Exercise requirements >> From the entries below, return only the lines starting at the one that contains "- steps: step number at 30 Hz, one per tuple" and ending at the one that contains "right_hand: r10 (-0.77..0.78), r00", exactly as they stand.

----

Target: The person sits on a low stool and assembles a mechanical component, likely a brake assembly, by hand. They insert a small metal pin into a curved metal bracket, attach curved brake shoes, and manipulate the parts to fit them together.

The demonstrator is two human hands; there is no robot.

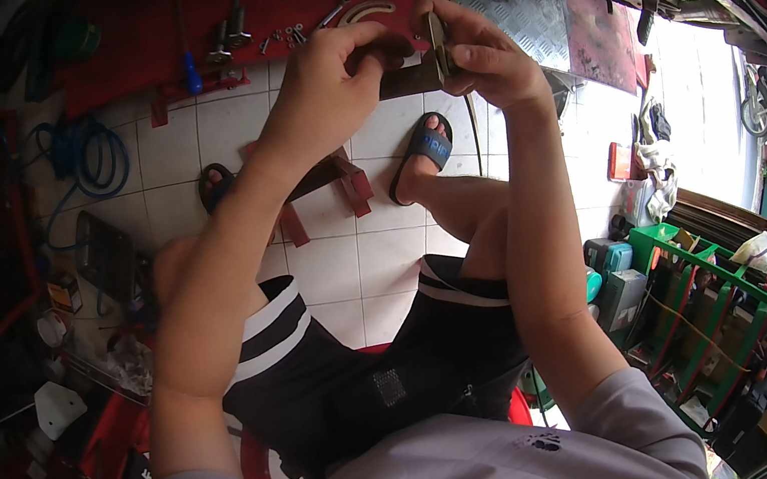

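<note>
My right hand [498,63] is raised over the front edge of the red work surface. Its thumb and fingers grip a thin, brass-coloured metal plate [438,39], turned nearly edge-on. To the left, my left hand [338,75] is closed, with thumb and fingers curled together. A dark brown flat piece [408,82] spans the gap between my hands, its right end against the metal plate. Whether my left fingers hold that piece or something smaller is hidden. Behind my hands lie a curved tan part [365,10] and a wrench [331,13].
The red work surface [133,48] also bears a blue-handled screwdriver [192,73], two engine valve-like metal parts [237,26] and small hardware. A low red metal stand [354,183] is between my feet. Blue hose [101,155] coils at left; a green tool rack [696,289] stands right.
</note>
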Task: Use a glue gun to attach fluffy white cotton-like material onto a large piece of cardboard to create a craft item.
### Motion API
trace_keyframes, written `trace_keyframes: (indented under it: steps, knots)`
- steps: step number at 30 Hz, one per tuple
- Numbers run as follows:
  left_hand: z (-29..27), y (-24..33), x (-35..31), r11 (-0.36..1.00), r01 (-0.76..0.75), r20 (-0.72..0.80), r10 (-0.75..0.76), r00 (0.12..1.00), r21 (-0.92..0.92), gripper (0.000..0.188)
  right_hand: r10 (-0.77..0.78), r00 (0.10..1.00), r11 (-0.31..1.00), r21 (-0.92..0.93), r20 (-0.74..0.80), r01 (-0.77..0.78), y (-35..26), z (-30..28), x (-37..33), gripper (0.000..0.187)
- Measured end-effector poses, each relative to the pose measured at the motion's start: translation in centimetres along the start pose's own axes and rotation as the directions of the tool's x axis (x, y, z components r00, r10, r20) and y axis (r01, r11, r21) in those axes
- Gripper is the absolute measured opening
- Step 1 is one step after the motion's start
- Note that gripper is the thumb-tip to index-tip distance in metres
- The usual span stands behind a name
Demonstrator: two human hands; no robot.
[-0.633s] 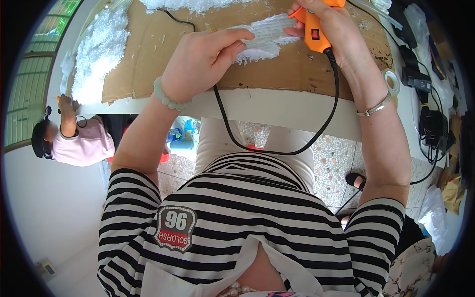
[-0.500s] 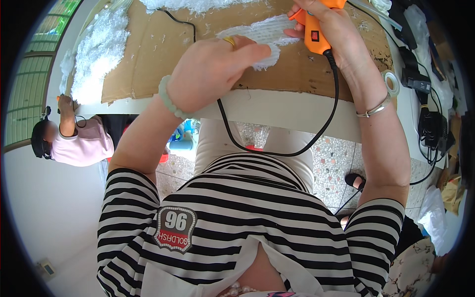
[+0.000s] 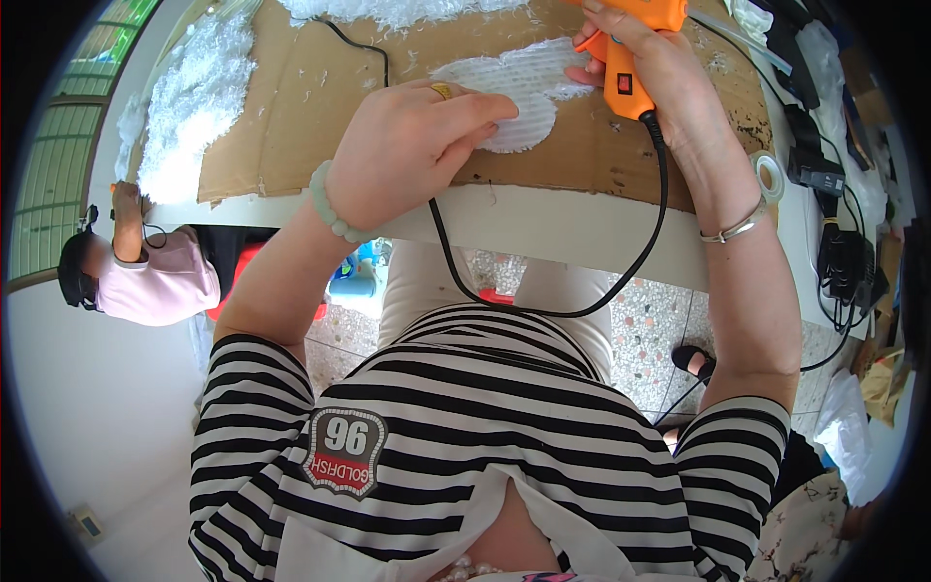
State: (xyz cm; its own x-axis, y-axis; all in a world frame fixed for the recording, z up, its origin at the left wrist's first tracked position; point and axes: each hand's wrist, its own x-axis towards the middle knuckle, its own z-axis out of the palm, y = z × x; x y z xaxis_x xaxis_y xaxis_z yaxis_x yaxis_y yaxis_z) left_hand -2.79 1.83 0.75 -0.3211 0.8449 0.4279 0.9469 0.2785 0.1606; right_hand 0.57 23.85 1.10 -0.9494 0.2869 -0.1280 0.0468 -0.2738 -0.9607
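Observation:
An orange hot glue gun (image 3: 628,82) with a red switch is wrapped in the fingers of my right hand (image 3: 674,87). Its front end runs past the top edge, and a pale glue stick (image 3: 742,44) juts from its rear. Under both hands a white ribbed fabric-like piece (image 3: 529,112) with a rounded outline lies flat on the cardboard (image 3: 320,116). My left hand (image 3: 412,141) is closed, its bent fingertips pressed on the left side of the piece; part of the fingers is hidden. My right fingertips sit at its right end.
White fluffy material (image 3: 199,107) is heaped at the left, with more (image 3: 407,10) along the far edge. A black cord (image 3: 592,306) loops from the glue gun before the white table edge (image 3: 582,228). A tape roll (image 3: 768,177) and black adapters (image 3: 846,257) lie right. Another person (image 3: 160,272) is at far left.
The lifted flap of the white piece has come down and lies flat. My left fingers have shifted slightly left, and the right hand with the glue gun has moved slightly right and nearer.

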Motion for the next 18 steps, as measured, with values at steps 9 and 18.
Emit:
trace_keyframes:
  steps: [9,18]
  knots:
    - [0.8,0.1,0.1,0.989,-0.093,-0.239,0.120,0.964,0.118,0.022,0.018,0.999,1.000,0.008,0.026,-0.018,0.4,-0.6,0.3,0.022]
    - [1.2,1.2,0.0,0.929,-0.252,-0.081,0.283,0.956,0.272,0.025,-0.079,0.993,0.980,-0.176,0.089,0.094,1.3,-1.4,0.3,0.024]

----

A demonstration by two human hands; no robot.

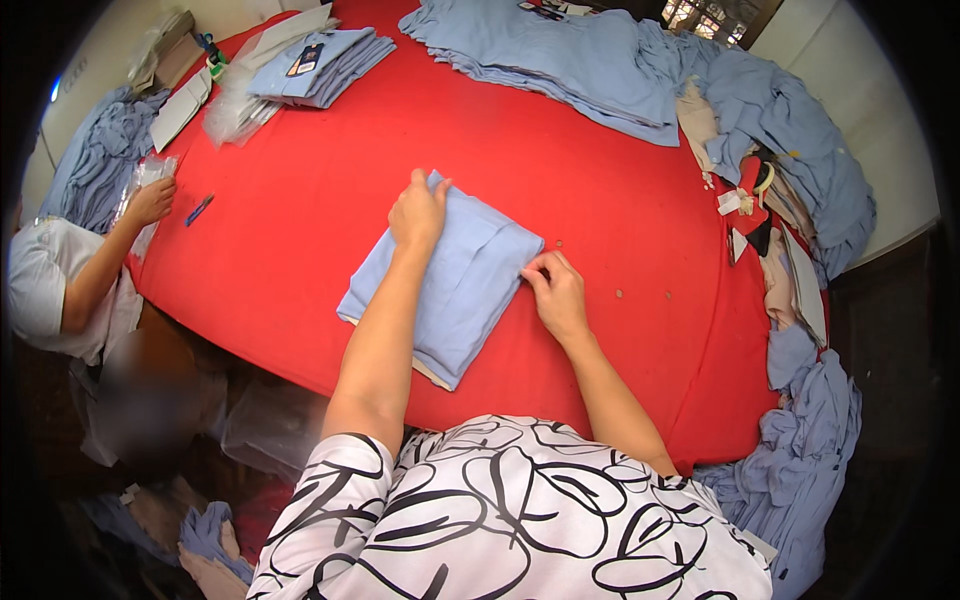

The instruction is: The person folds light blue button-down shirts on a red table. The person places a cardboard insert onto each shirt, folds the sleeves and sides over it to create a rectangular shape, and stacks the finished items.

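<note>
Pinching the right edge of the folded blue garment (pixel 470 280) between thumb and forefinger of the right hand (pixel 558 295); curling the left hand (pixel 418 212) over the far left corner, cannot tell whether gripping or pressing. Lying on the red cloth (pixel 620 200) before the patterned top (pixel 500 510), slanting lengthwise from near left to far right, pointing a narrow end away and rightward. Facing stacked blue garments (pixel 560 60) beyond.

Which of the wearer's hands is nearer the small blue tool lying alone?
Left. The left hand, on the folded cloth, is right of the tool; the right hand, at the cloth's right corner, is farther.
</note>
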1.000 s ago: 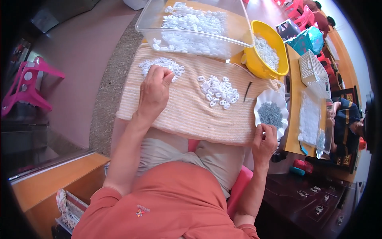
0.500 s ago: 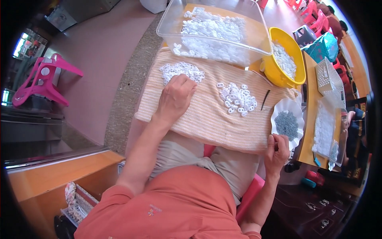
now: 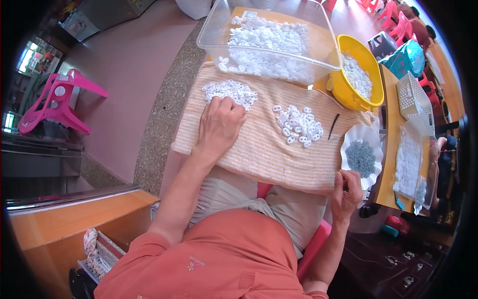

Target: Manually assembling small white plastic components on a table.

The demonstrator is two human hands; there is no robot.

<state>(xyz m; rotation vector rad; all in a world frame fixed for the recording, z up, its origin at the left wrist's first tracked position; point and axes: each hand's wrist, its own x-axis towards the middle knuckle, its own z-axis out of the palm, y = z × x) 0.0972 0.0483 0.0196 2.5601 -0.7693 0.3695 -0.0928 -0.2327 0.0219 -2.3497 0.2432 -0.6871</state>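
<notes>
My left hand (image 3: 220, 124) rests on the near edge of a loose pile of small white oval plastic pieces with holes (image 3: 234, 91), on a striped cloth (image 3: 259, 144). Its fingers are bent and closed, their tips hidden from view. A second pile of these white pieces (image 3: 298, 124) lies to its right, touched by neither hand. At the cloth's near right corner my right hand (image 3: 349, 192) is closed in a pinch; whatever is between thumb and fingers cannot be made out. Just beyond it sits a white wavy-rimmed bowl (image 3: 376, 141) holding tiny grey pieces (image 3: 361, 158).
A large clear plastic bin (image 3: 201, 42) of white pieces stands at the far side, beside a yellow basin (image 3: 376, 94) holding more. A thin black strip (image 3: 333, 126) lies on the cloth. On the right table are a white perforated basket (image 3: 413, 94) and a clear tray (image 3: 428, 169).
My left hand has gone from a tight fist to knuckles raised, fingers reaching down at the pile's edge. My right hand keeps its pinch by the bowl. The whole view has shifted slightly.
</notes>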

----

Written reply >>
- steps: step number at 30 Hz, one per tuple
- Numbers run as follows:
  left_hand: z (-29..27), y (-24..33), x (-35..31), r11 (-0.36..1.00), r01 (-0.76..0.75), r20 (-0.72..0.80), r10 (-0.75..0.76), r00 (0.12..1.00), r21 (-0.92..0.92), gripper (0.000..0.188)
  right_hand: r10 (-0.77..0.78), r00 (0.10..1.00), r11 (-0.31..1.00), r21 (-0.92..0.93), r20 (-0.74..0.80), r01 (-0.77..0.78), y (-35..26), z (-30..28), x (-37..33), gripper (0.000..0.187)

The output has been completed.